How to complete this task:
Would you give the listing again exactly, without its images?

Information supplied:
* * * * * * * * *
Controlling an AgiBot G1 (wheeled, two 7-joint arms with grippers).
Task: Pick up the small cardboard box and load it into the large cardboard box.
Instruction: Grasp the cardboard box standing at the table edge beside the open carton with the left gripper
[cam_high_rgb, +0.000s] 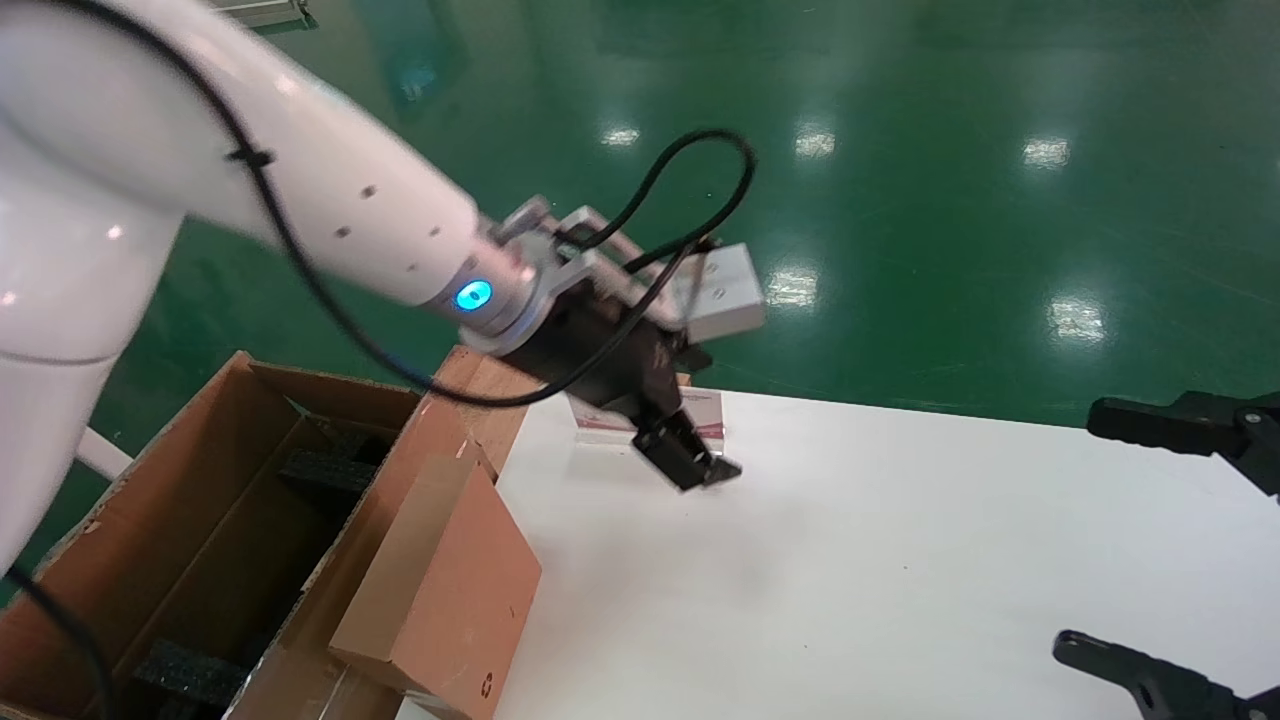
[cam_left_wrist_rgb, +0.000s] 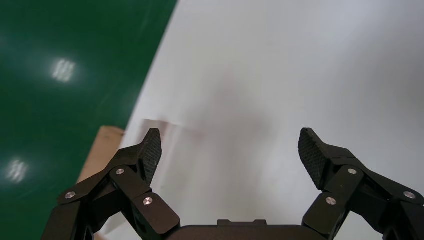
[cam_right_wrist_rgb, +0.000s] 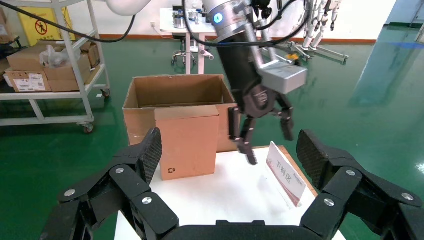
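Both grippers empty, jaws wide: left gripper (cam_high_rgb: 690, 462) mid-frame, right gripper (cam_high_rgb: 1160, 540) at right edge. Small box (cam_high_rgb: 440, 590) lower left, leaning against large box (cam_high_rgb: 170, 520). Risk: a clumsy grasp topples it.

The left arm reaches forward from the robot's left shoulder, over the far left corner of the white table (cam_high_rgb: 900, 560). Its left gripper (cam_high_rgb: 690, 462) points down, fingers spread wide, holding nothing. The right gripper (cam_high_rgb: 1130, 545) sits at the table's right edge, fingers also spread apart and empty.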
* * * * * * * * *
Result for this task:
Controlling an AgiBot G1 (wheeled, two 7-joint arms with grippers).
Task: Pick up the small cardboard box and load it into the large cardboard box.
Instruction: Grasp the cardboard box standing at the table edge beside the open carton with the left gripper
[cam_high_rgb, +0.000s] 
[cam_left_wrist_rgb, +0.000s] 
[cam_right_wrist_rgb, +0.000s] 
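Both grippers empty, jaws wide: left gripper (cam_high_rgb: 690, 462) mid-frame, right gripper (cam_high_rgb: 1160, 540) at right edge. Small box (cam_high_rgb: 440, 590) lower left, leaning against large box (cam_high_rgb: 170, 520). Risk: a clumsy grasp topples it.

The left arm reaches forward from the robot's left shoulder, over the far left corner of the white table (cam_high_rgb: 900, 560). Its left gripper (cam_high_rgb: 690, 462) points down, fingers spread wide, holding nothing. The right gripper (cam_high_rgb: 1130, 545) sits at the table's right edge, fingers also spread apart and empty.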

This completes the output for the exercise.